We propose a LF codec which is based on disparity guide Sparse Coding over a learned perspective-shifted LF dictionary based on selected Structural Key Views. Up to 80 percent bit rate reduction is achieved compared with HEVC.
[TIP 2017 paper] [TCSVT 2018 paper]
Abstract
Recent imaging technologies are rapidly evolving for sampling richer and more immersive representations of the 3D world. And one of the emerging technologies are the light field (LF) cameras based on micro-lens arrays. To record the directional information of the light rays, a much larger storage space and transmission bandwidth are required as compared to a conventional 2D image of similar spatial dimension, therefore the compression of LF data becomes a vital part of its application. In this paper, we propose a LF codec which is based on disparity guide Sparse Coding over a learned perspective-shifted LF dictionary based on selected Structural Key Views (SC-SKV).

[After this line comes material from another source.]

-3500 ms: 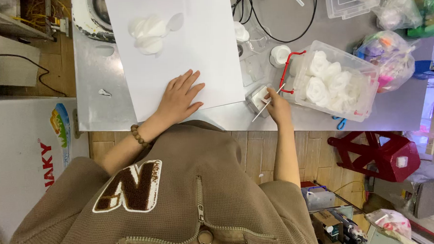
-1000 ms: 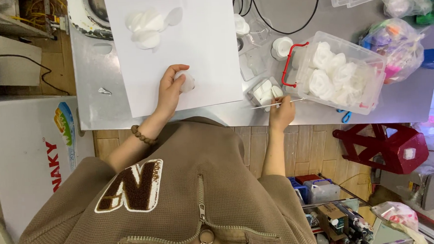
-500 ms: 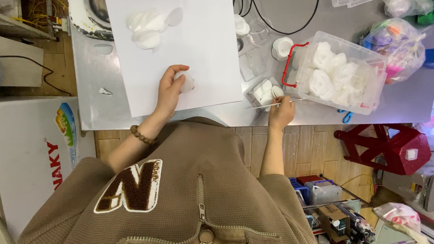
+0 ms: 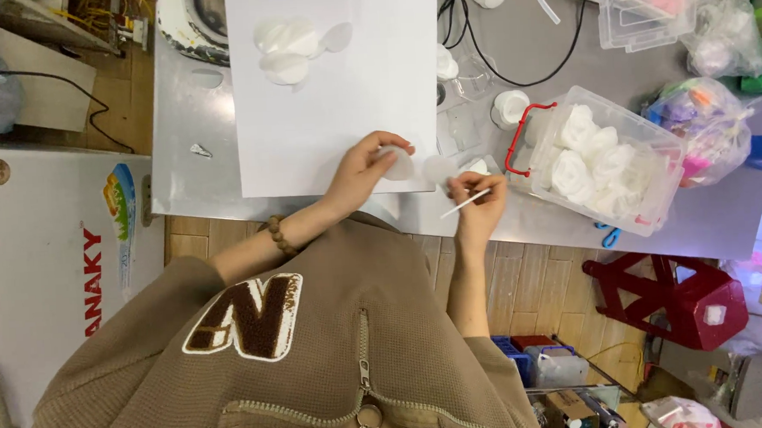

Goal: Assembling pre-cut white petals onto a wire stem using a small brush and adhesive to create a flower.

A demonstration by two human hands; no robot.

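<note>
Centre frame: left hand [image 4: 364,168] pinches white petal [image 4: 398,164], right hand [image 4: 476,203] grips thin stick [image 4: 464,204]; loose pinch w/ stick pressure may drop petal.

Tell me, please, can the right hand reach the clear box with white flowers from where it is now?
Probably yes. The right hand holds a thin white stick and a white petal, and the clear box sits just beside it on the grey table, lid off, with nothing between. But the hand is occupied.
</note>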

The SKVs are chosen by the codec such that most LF spatial information could be preserved, and these key views are used to reconstruct the entire LF. To achieve optimum dictionary efficiency, the LF is divided into several Coding Regions (CR), and the reconstruction works on each CR separately. Experiments and comparisons have been carried out which show that the proposed SC-SKV codec produces state-of-the-art compression performances in terms of PSNR, and visual quality compared with High Efficiency Video Coding (HEVC), with up to 80 percent bit rate reduction achieved.